A Review on Machine Learning and Deep Learning Methods to Fortify Cyberspace N Junnu Babu, J Bhargav, Vanapalli Mounica, Eedupalli Sai Kumar 2022 1st International Conference on Computational Science and Technology Iccst 2022 Proceedings, 2022 Things that have garnered and sparked a great deal of academic attention in the previous decade are Machine learning (ML) and Deep learning (DL). In most people's daily lives, online communities and social media have taken the lead recently, however, this trend comes with serious societal risks. Protecting sensitive data, data networks, and computers against malicious cyber attacks is a difficult task.
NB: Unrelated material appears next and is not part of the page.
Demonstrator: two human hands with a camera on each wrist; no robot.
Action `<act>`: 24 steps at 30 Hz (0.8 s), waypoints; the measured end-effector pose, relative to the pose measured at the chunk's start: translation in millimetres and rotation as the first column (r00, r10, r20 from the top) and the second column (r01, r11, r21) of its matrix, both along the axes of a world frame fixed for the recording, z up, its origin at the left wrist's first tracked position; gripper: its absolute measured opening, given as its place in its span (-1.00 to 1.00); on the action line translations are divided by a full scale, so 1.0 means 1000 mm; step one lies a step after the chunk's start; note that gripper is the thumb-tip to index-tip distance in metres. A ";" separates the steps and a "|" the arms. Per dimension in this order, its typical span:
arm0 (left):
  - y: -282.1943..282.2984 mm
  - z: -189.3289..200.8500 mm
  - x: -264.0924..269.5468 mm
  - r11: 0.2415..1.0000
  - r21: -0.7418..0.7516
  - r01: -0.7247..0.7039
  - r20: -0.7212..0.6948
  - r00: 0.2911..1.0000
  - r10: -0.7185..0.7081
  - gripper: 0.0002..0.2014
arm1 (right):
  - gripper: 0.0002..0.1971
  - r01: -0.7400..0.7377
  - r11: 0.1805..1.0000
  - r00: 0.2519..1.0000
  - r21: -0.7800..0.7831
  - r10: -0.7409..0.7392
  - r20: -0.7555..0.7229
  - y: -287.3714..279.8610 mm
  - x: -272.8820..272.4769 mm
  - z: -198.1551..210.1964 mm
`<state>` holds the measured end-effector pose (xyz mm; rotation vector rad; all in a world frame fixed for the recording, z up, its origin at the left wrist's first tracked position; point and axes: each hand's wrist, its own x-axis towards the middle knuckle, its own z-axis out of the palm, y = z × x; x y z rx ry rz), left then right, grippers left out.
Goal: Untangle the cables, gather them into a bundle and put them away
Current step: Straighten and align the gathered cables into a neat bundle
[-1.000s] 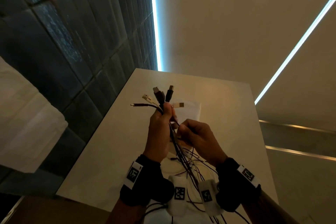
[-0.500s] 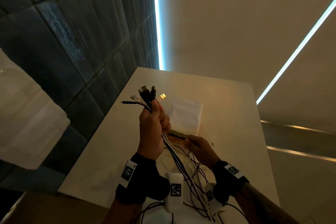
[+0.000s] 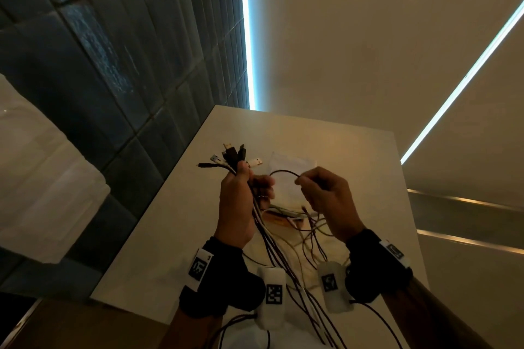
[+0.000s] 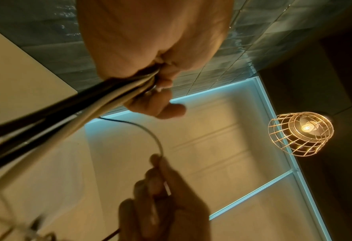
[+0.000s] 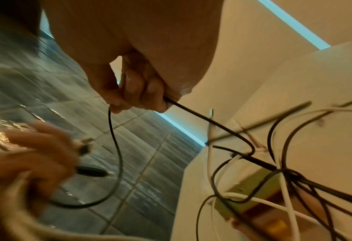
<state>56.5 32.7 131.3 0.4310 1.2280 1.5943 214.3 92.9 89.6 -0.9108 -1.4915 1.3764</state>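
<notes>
above the table (image 3: 175,224), my left hand (image 3: 236,204) grips six plug-ended cables (image 3: 231,156) while my right hand (image 3: 329,201) pinches one dark cable (image 3: 283,171).

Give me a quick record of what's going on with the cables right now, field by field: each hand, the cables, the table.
left hand: grips the cable bundle upright, plug ends fanned out above the fist
right hand: pinches one thin dark cable, which arcs across to the left hand
loose cables: black and white strands hang tangled from the bundle down toward the table
table: pale top; a white pouch lies behind the hands
progress: bundle partly gathered, nothing put away yet
</notes>
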 end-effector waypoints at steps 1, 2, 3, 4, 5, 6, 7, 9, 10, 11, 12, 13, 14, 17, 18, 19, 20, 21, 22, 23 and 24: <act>0.001 0.000 0.000 1.000 0.001 0.014 0.016 1.000 -0.014 -0.71 | -0.88 -0.055 0.998 0.997 0.028 0.056 -0.043 -0.005 -0.001 0.011; 0.001 0.001 0.001 0.999 0.008 0.031 0.038 0.999 -0.031 -0.70 | -0.89 -0.117 0.992 0.991 0.043 0.120 -0.067 -0.010 -0.002 0.018; 0.000 0.003 0.002 0.998 0.023 0.054 0.067 0.996 -0.056 -0.69 | -0.89 -0.184 0.982 0.980 0.046 0.186 -0.070 -0.014 -0.003 0.021; 0.000 0.005 0.002 0.995 0.046 0.083 0.107 0.990 -0.088 -0.69 | -0.90 -0.247 0.969 0.967 0.032 0.248 -0.056 -0.017 -0.004 0.022; -0.001 0.007 0.003 0.991 0.079 0.112 0.157 0.980 -0.124 -0.69 | -0.91 -0.298 0.955 0.954 0.009 0.298 -0.032 -0.019 -0.004 0.021; -0.002 0.009 0.003 0.985 0.118 0.126 0.211 0.966 -0.148 -0.68 | -0.91 -0.331 0.944 0.944 -0.015 0.330 -0.006 -0.021 -0.004 0.017; -0.003 0.011 0.003 0.980 0.155 0.126 0.252 0.954 -0.162 -0.68 | -0.90 -0.345 0.938 0.938 -0.033 0.346 0.017 -0.021 -0.003 0.009; -0.004 0.011 0.002 0.969 0.213 0.123 0.263 0.948 -0.178 -0.68 | -0.83 -0.331 0.942 0.942 -0.056 0.333 0.044 -0.019 0.000 -0.011; -0.004 0.011 0.002 0.963 0.238 0.124 0.249 0.951 -0.184 -0.69 | -0.78 -0.311 0.948 0.947 -0.065 0.315 0.057 -0.018 0.002 -0.023; -0.004 0.011 0.001 0.959 0.258 0.120 0.231 0.956 -0.182 -0.69 | -0.73 -0.294 0.953 0.952 -0.076 0.299 0.070 -0.017 0.004 -0.034; -0.004 0.010 0.000 0.956 0.270 0.112 0.214 0.961 -0.173 -0.70 | -0.68 -0.280 0.956 0.954 -0.090 0.288 0.084 -0.016 0.005 -0.046; -0.004 0.010 0.000 0.956 0.274 0.103 0.199 0.967 -0.161 -0.70 | -0.65 -0.269 0.958 0.955 -0.101 0.279 0.102 -0.015 0.007 -0.056; -0.005 0.008 0.000 0.958 0.271 0.093 0.192 0.970 -0.149 -0.70 | -0.65 -0.251 0.961 0.957 -0.113 0.264 0.122 -0.014 0.008 -0.067; -0.005 0.006 -0.002 0.959 0.271 0.086 0.199 0.969 -0.143 -0.68 | -0.71 -0.173 0.971 0.968 -0.162 0.198 0.153 -0.012 0.012 -0.091; -0.005 0.006 -0.002 0.957 0.276 0.088 0.200 0.969 -0.147 -0.67 | -0.71 -0.151 0.973 0.970 -0.173 0.180 0.164 -0.013 0.013 -0.098; -0.005 0.007 -0.003 0.955 0.282 0.090 0.199 0.969 -0.150 -0.68 | -0.71 -0.134 0.975 0.968 -0.178 0.167 0.185 -0.012 0.015 -0.103; -0.006 0.007 -0.003 0.953 0.288 0.091 0.197 0.968 -0.152 -0.69 | -0.70 -0.121 0.977 0.964 -0.174 0.157 0.214 -0.012 0.017 -0.109; -0.006 0.008 -0.002 0.951 0.295 0.093 0.195 0.968 -0.155 -0.70 | -0.69 -0.113 0.979 0.958 -0.170 0.153 0.242 -0.012 0.018 -0.112; -0.007 0.008 -0.003 0.949 0.301 0.096 0.191 0.969 -0.159 -0.71 | -0.69 -0.105 0.980 0.953 -0.172 0.149 0.264 -0.012 0.018 -0.116; -0.008 0.009 -0.003 0.947 0.306 0.102 0.184 0.969 -0.164 -0.72 | -0.69 -0.098 0.979 0.949 -0.178 0.146 0.281 -0.013 0.019 -0.118; -0.008 0.010 -0.004 0.944 0.312 0.109 0.175 0.970 -0.170 -0.72 | -0.68 -0.092 0.978 0.945 -0.190 0.146 0.294 -0.013 0.019 -0.120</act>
Cyber security is essential for the safety of our data. Deep learning and machine learning, two relatively new technologies, are merged with cyber-attacks to give a solution to these issues. This article provides a summary of recent research into applying DL to the problem of cyber security, and it examines the many obstacles that must be overcome before this promising field can be fully implemented.